Versteh mich nicht falsch: ich liebe Plätzchen und Stollen, Räucherduft und Männeln wecken, Schwibbögen und Baum schmücken, Geschenke packen und auch auswickeln. Doch alles zu seiner Zeit. Das ständige „zu früh, zu viel“ ist mir „zuwider“. Ich mag das Leise, Feine, das Zartwinkende am Advent, das „wartende Anschleichen“ auf Weihnachten hin und ja: Stollen gibt es bei mir erst am 25. Dezember 🙂

Wer mich besser kennt, der weiß, dass für mich das Jahresende und der Jahreswechsel die anstrengendste Zeit des ganzen Jahres sind. Bei allem schönen Licht und Gerüchen des Advents und Weihnachten jongliere ich in diesen Tagen am meisten mit meiner Energie. Ich fühle mich schneller ausgelaugt von meinen Gedanken, meinen Erwartungen, meinem inneren Sortieren, den Erwartungen der anderen… diese Wochen fühlen sich für mich zu schnell zu überladen an und ich warte vermehrt nicht auf Weihnachten, sondern auf die „normale Zeit“ im Januar.

Aus diesem Grund habe ich es „geliebt“, in der Gemeinde Advent- und Weihnachten durchzuackern, um mich abzulenken. Später dann auch Weihnachten und Silvester im Ausland zu verbringen – gefühlt weg von allem Anstrengenden. Und im Reisen kam ich mich vor allem „wieder zu mir“ – „back to me“.

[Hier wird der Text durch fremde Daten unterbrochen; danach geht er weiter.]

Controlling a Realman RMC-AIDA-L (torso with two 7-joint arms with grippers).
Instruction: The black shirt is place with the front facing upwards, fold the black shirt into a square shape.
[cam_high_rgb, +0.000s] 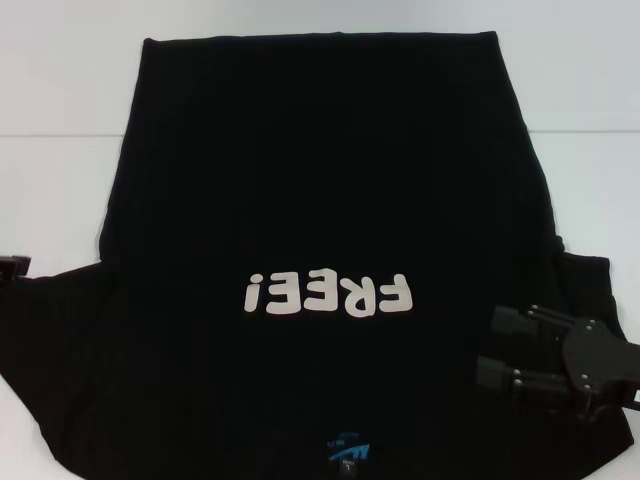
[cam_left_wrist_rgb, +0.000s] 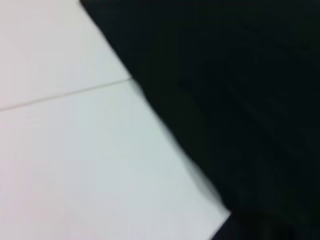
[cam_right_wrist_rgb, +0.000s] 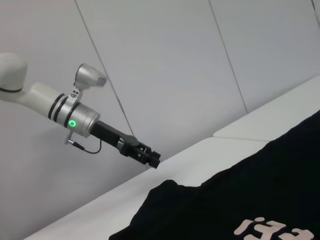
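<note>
One black shirt (cam_high_rgb: 320, 200) lies spread on the white table (cam_high_rgb: 60, 90), and two grippers are in view — one at each side of it. There is a single garment and no container of any kind.

The shirt lies front up, with its collar toward the near edge and its hem toward the far edge. It covers most of the middle of the table. The sleeves spread out to the left and right on the near side. The far hem lies straight, parallel to a thin seam line in the table surface.

The white block letters (cam_high_rgb: 328, 293) on the chest read "FREE!", seen upside down from the head view because the collar is near. Part of the same lettering shows in the right wrist view. A small blue neck label (cam_high_rgb: 348, 452) sits at the collar on the near edge; its print is too small to read.

The right gripper (cam_high_rgb: 500, 350) is over the shirt's near right part, beside the right sleeve, its two fingers spread apart and pointing left with nothing between them. The left gripper (cam_high_rgb: 14, 266) is just visible at the left edge, at the tip of the left sleeve; whether its fingers are spread or closed I cannot tell — the right wrist view shows it hanging just above the table's left edge.
</note>
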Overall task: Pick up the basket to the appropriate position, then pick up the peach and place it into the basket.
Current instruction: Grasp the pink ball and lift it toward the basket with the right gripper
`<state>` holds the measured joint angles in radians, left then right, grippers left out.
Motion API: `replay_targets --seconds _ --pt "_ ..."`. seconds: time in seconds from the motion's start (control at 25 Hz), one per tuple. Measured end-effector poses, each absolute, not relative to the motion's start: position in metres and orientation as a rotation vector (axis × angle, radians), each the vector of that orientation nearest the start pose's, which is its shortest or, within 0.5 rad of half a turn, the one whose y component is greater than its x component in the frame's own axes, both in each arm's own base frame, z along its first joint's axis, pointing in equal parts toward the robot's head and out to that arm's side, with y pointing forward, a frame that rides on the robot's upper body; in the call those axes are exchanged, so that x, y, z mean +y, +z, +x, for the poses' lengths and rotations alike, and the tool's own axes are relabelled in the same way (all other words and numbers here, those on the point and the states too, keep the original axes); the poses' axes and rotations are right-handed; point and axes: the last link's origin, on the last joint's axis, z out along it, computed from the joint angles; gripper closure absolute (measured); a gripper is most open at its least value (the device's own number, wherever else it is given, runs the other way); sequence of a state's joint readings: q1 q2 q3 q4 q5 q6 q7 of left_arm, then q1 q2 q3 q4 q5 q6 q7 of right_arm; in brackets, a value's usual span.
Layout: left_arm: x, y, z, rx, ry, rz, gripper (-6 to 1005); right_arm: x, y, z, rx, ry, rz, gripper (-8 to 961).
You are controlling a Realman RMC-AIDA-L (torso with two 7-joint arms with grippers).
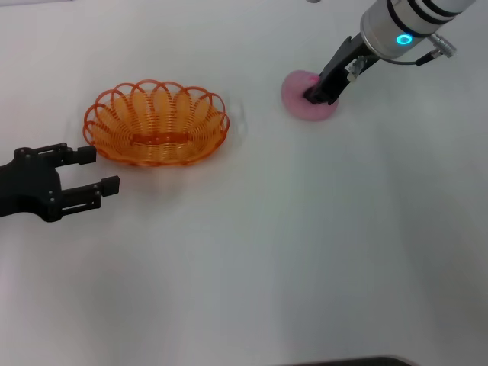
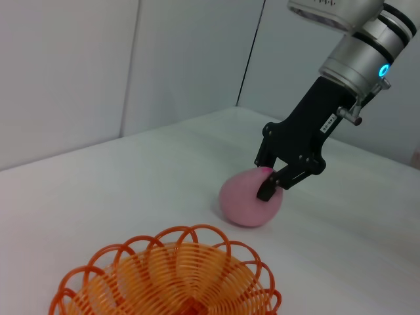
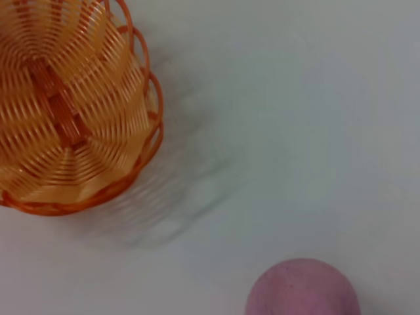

Wenn ich allein reise, dann bin ich schneller bei mir, dann kann ich besser auf mich und meinen Energiehaushalt acht geben, dann merke ich leichter meine Bedürfnis, dann wird es einfacher still und ruhig in mir. Und auch wenn ich in diesem Jahr alle Tage in Deutschland bin, wünsche ich mir dieses „back to me“ für den Advent und die anschließende Weihnachtszeit. Ich wünsche mir, den Fokus vorrangig bei mir zu halten, Zeit für und mit mir zu haben neben all den kleinen, feinen Momenten mit meinen Lieben.

Und so nehme ich mir für den Advent etwas vor: ich möchte es, wie bei den Reisen halten. Da gibt es weniger Netz, da bin ich tagsüber kaum oder gar nicht erreichbar, da kann ich mein Handy schneller weglegen und eher die Stille genießen.

Deswegen wundere dich nicht, wenn ich in den kommenden Wochen kaum, verzögert, später schreibe oder zurückrufe. Ich bin auf dem Weg „back to me“, wartend auf das Weihnachtslicht. Detoxing könnte man neudeutsch sagen, voller Vorfreude auf das, was da kommen wird 🙂 Ich richte meinen Blick in den Himmel und vertraue dem Stern, dass er mich gut führen wird.

In diesem Sinne wünsche ich auch dir einen wunderbaren, wunderlichten, stillfeinen Advent!